COLLECTED MATERIAL:
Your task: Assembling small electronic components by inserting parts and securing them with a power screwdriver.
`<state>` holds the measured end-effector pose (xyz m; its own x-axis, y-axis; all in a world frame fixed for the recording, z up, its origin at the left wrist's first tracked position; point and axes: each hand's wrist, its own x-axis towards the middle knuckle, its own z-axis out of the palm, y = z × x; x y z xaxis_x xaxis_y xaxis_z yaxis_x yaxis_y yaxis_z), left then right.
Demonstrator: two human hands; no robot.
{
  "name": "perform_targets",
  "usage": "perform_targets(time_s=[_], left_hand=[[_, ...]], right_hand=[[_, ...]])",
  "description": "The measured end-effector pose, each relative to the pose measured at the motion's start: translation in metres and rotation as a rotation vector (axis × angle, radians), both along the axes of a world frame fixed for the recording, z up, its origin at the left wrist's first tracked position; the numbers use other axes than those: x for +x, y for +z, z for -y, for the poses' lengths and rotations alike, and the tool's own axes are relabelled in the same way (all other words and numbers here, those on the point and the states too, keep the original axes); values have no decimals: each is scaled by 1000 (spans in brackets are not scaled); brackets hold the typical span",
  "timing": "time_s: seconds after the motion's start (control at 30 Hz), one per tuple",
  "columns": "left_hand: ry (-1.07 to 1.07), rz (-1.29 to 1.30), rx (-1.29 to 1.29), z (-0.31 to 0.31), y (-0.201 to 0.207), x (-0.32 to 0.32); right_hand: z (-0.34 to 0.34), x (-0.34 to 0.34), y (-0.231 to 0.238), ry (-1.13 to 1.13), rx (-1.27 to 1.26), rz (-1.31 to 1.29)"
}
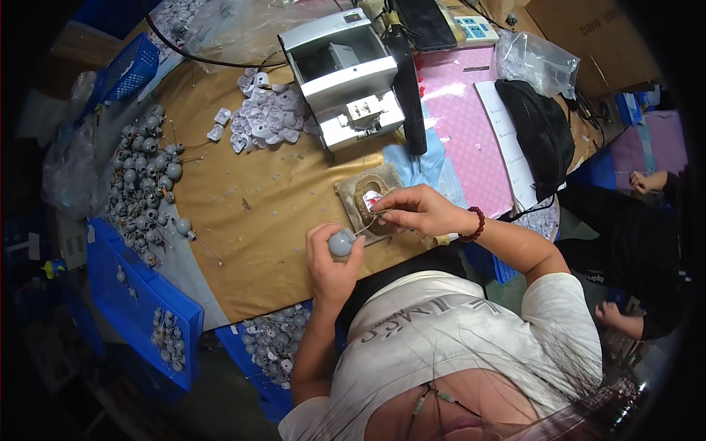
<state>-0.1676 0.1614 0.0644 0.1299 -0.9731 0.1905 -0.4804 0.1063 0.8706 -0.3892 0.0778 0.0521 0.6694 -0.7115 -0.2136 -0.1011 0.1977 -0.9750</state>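
My left hand (331,275) is closed round a grey ball-shaped part (341,243), with thumb and fingers on its sides. From the ball a thin wire (365,227) runs up toward my right hand (423,209). That hand is pinched at the wire's far end, beside a small white piece with red on it (371,198). The fingertips hide exactly where wire and white piece meet, and I cannot tell whether they are joined. Under the right fingers lies a square, worn block (346,192) with a rounded hollow.
Beyond the block stands a silver machine (346,81). Small white pieces (265,117) are heaped left of it, and grey balls with wires (143,173) lie farther left. Blue trays (165,294) line the near left. A black bag (535,132) rests right; another person's hand (647,182) shows beyond.
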Motion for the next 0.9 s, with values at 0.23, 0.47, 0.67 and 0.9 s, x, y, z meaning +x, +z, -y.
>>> perform_targets(time_s=[0.23, 0.47, 0.67, 0.9], left_hand=[[-59, 46, 85, -4, -19, -13], [-93, 38, 144, 4, -27, -20], [-132, 59, 150, 8, -35, -22], [-159, 145, 169, 13, -31, -20]], right_hand=[[9, 1, -12, 92, -891, -324], [14, 7, -18, 141, -1133, -389], [19, 4, -22, 229, -1238, -457], [26, 3, -23, 260, -1363, -444]])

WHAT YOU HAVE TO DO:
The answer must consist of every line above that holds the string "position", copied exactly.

FINISHED EXERCISE:
`<state>` holds the measured end-effector pose (xyz m; its own x-axis, y-axis; all in a world frame fixed for the recording, z up, its origin at the left wrist's first tracked position; point and axes: each hand's wrist, its own x-axis towards the middle knuckle, its own z-axis out of the palm, y = z × x; x y z xaxis_x xaxis_y xaxis_z yaxis_x yaxis_y yaxis_z), left then right.
  "description": "The measured end-effector pose, each relative to the pose measured at the motion's start: translation in metres and rotation as a rotation vector (axis × angle, radians), both along the axes of a world frame fixed for the recording, z up, its origin at the left wrist's first tracked position; the numbers use other axes than those: x for +x, y for +z, z for -y, for the poses' lengths and rotations alike, and the tool's own axes are relabelled in the same way (all other words and numbers here, those on the point and the states too, keep the original axes); values have no decimals: each is scaled by 1000 (spans in brackets are not scaled); brackets hold the typical span",

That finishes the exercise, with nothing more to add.